**Task instructions**.
Go through the following data and transcribe exactly the stretch of lines from the one holding "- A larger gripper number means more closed" to the one holding "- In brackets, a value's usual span", both included.

Supplied records START

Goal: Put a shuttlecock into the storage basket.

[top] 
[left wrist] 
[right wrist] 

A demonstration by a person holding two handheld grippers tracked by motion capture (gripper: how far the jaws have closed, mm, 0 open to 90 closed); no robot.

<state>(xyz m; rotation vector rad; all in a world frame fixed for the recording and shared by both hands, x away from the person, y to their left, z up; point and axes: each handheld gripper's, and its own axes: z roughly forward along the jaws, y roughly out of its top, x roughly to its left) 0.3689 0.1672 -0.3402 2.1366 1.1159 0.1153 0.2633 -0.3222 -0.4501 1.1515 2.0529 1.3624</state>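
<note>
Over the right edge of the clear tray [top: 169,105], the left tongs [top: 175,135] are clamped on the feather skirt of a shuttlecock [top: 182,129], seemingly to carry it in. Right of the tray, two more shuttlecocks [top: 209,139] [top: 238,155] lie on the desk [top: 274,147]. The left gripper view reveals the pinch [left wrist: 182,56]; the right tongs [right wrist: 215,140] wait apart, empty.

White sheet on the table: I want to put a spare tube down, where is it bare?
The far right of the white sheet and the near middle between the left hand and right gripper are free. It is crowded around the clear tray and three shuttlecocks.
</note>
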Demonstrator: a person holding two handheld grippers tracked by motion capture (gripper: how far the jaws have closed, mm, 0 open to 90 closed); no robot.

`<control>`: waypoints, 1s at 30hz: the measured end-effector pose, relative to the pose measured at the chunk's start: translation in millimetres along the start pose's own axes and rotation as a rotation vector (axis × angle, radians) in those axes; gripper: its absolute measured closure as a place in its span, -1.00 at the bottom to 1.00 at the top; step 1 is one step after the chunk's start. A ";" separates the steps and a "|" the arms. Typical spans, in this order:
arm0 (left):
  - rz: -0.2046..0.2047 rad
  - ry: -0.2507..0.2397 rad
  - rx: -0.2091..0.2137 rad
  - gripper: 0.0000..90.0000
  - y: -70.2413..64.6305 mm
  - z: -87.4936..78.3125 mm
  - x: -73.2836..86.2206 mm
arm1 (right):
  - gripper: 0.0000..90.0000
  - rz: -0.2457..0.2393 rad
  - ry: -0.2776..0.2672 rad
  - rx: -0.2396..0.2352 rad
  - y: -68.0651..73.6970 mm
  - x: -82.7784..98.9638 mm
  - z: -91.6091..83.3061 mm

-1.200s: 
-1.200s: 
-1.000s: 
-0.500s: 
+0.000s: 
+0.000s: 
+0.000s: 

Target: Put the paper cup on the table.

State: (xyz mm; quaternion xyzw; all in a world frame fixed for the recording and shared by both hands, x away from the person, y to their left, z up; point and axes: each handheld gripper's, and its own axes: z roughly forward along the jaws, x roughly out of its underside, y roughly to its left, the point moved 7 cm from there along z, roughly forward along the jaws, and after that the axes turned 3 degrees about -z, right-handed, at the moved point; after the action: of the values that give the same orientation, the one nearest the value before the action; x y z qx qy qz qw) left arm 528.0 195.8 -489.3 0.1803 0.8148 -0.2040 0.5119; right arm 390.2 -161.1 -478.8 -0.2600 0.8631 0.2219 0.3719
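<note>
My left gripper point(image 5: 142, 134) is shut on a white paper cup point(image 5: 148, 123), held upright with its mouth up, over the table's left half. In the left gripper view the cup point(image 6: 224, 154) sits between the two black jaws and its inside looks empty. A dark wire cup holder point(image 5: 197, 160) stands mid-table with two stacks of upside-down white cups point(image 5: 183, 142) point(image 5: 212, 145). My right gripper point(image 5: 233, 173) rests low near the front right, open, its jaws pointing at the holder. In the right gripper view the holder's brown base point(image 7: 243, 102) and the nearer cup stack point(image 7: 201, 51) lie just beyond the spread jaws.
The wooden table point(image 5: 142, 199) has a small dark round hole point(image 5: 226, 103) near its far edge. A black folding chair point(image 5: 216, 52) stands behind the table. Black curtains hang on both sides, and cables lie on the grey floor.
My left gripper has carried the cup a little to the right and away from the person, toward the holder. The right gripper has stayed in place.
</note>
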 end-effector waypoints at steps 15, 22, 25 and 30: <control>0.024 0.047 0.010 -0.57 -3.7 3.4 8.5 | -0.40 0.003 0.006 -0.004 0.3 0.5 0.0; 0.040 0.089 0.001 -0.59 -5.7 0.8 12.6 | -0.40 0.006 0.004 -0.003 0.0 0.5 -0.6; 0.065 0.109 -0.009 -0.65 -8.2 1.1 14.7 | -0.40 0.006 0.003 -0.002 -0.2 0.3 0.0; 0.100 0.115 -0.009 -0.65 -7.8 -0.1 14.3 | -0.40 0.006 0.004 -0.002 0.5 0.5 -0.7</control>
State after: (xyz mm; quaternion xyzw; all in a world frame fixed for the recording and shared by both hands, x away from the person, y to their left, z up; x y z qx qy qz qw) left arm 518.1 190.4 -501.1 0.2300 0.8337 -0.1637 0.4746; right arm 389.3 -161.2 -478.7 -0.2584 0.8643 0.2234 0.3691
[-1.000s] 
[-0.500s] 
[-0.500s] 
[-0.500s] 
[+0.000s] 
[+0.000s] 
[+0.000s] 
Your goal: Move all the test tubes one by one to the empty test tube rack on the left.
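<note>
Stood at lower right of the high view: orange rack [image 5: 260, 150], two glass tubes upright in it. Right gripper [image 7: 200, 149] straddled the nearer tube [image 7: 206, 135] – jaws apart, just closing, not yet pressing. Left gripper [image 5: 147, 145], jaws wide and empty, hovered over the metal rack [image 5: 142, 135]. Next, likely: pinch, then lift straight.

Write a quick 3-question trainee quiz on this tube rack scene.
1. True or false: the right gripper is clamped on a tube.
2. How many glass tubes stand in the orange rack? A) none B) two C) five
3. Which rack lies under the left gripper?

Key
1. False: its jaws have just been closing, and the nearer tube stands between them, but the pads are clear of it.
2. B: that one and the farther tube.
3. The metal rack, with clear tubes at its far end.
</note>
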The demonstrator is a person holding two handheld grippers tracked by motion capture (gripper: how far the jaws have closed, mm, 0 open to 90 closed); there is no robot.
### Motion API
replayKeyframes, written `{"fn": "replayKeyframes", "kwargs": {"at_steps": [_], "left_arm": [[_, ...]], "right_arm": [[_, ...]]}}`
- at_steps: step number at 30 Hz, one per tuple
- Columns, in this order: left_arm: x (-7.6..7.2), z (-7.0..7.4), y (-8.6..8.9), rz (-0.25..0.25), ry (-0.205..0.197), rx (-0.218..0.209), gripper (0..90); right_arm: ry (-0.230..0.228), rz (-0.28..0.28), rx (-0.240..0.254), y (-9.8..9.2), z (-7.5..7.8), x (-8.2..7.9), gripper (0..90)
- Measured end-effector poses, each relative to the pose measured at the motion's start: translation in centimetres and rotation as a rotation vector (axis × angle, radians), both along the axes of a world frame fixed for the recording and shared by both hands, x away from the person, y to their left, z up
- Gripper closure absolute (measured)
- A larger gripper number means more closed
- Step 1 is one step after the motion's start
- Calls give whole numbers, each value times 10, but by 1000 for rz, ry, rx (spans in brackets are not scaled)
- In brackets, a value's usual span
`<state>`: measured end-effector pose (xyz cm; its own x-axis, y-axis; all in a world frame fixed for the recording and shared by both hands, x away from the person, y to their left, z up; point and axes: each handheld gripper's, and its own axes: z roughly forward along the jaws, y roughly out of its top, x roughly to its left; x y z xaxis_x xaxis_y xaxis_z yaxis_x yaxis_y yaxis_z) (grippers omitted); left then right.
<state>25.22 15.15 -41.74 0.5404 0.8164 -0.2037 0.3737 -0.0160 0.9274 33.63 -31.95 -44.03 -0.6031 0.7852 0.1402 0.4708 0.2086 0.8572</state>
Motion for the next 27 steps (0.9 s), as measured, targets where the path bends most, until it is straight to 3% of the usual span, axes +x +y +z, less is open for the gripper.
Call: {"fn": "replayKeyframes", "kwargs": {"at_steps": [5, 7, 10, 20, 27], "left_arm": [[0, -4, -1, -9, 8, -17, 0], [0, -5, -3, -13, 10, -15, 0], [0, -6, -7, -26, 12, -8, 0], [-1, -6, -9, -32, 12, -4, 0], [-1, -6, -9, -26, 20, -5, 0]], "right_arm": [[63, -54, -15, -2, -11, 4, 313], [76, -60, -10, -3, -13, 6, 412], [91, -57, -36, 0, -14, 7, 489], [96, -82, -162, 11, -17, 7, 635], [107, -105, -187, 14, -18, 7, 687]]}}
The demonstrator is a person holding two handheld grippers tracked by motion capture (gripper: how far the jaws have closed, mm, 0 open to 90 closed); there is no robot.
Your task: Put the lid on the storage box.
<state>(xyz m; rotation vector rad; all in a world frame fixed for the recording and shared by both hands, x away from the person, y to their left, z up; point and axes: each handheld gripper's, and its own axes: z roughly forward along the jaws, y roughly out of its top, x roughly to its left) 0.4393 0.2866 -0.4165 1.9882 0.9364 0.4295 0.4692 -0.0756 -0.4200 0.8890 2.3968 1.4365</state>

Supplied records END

**Answer area**.
- A larger gripper number means more closed
- Step 1 is one step after the motion's start
- Calls give whole numbers, each value times 10, but by 1000 for rz, ry, rx (spans in brackets are not scaled)
- In brackets, a value's usual span

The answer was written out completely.